Monday, September 29, 2014
A change in perspective
This is a hard post to write. I have so many emotions going through this crazy head of mine ranging from overjoyed with love, exhausted, frustrated, humbled and grateful. I have been feeling sorry for myself lately due to a demanding 6 month old that still wakes many times in the night and a challenging 3 year old who is extremely fun but when he's mad-- it's very hard to change his mood. I have found myself yelling a lot lately and getting upset with the older boys all the time. I get mad over the most trivial little things that really aren't that big of a deal. I have been praying for the Lord to help me be a better mom and to help control my temper. Then I got a call from my mom early this morning. I knew it wasn't going to be good news because of the hour she was calling at. She told me that a boy that grew up in our church, who's mom was one of my favorite Young Women's leaders, had committed suicide last night. He was a senior in high school and had his whole life ahead of him. I sobbed on the phone and couldn't imagine the pain and heartache his family must be feeling right now. When my kids woke up at 6:00am, my usual self would wake up annoyed and upset that they were up so early.
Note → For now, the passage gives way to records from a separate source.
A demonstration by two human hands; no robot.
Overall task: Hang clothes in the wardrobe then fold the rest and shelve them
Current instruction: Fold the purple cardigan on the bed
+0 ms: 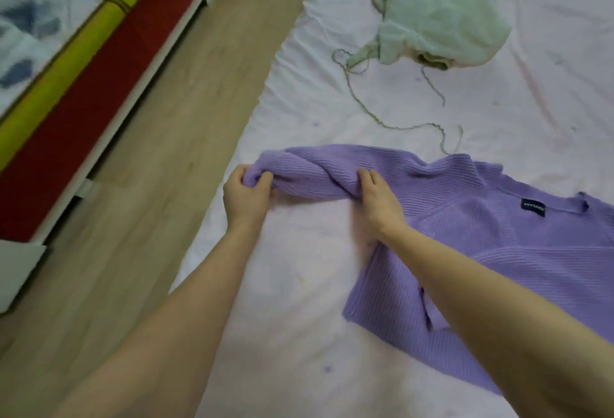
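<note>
Covering most of the view, a pale pink bed [299, 284] is seen beside a strip of wood floor [186, 92], with a red and yellow frame [83, 92] beyond it. On the bed, right of centre, a purple sweater [498, 251] is spread with its body flat and its black neck label [533, 207] showing. One sleeve [309, 168] is stretched out to the left and is twisted along its length. Further up the bed a crumpled pale green garment [438, 9] lies well apart from the sweater, its drawstring [382, 118] trailing towards it.

The sleeve's cuff end is gripped by the left hand [246, 200], fingers curled into the knit. The sleeve nearer the shoulder is pinched by the right hand [378, 203].

The ribbed knit is judged soft, light and stretchy, so it will sag and bunch wherever it is unsupported. It is best held at cuff, shoulder seam or hem, and the twist smoothed out before the sleeve is folded across the body.
</note>
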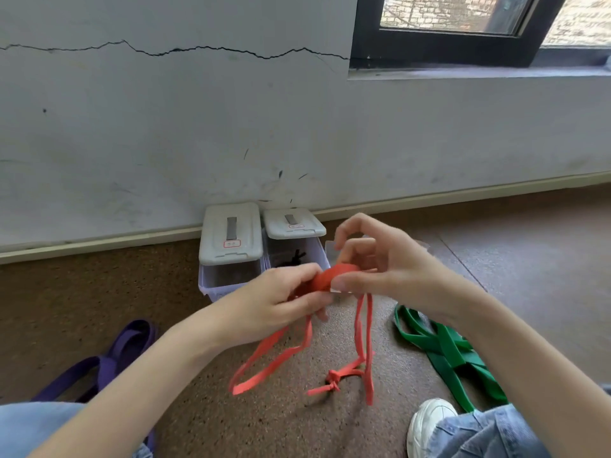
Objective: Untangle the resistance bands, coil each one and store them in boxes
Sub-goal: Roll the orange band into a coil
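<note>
Red resistance band (334, 276) partly coiled, held above the floor in front of two lidded boxes.

The left hand (281, 297) pinches the small red roll while the right hand (380, 269) holds its other side, fingers curled around it; long loops and a knot (333, 380) hang loose, so coiling appears unfinished. The purple band (109, 361) and green band (446, 352) lie uncoiled on the floor. The left box (229, 246) and right box (294, 239) are closed; something dark shows inside the right one, unidentifiable.

Cracked pale wall (165, 127), black-framed window (446, 44) upper right, pale skirting board (99, 244), speckled brown floor (99, 309)
</note>
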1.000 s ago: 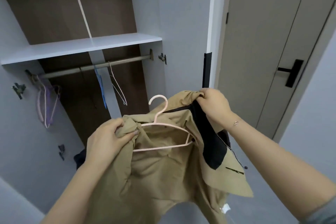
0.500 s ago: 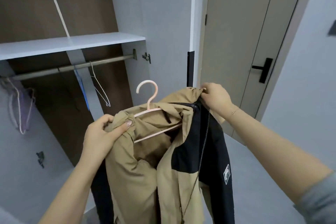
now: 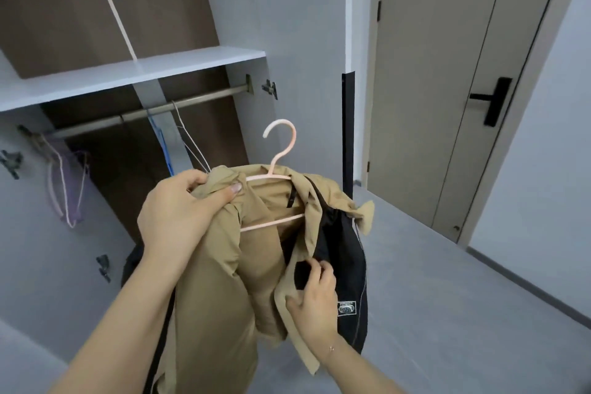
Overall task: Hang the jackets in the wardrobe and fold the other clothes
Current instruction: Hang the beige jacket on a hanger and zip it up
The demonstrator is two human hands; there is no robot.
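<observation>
One jacket [image 3: 220, 265], tan with black panels, made of thin, crumpled fabric, hangs on one pink plastic hanger [image 3: 278, 169] in front of an open wardrobe [image 3: 128, 73]. The hanger has a rounded hook and a straight lower bar, and the jacket's collar drapes over its shoulders. The hook is free, held below and to the right of the wardrobe's metal rail [image 3: 150, 110].

Two bare hands hold the jacket. The left hand [image 3: 182, 211] has its grip closed on the jacket's left shoulder, thumb pressed across the tan cloth. The right hand [image 3: 315, 294] is lower, its fingers curled around the edge of the jacket's open front, beside a small rectangular patch [image 3: 347, 308] on the black panel.

On the rail, left of the pink hanger, hang a blue hanger [image 3: 161, 141] and a thin white wire hanger [image 3: 192, 144]. Further left hang pale pink and purple hangers [image 3: 68, 189]; their exact count is unclear. One flat white shelf [image 3: 128, 73] sits above the rail. Right of the wardrobe stands one beige door [image 3: 447, 73] with a black lever handle [image 3: 491, 99].
</observation>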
But I held and hugged them both very tightly and told them both how much I loved them. We had family scripture study (which was only a few verses) but Parker read them and it really set the tone for having a more peaceful morning together. I want to cherish this time in my life when my kids are young because I know that they are going to grow up in a flash and I will wish I could have done things different and enjoyed this time more. I am going to focus on showing my family unconditional love and showing gratitude as much as possible. Life really is so precious and we never know when our last day on earth could be. Here's to living life to its fullest. I'm so grateful to our loving God who gave me the gift of being a mother to these precious little spirits. My trials have definitely been put into perspective today. My heart truly aches for the Edwards family. I hope and pray that they may find peace and comfort during this terrible, tragic time and know that they have many people who love and care about them.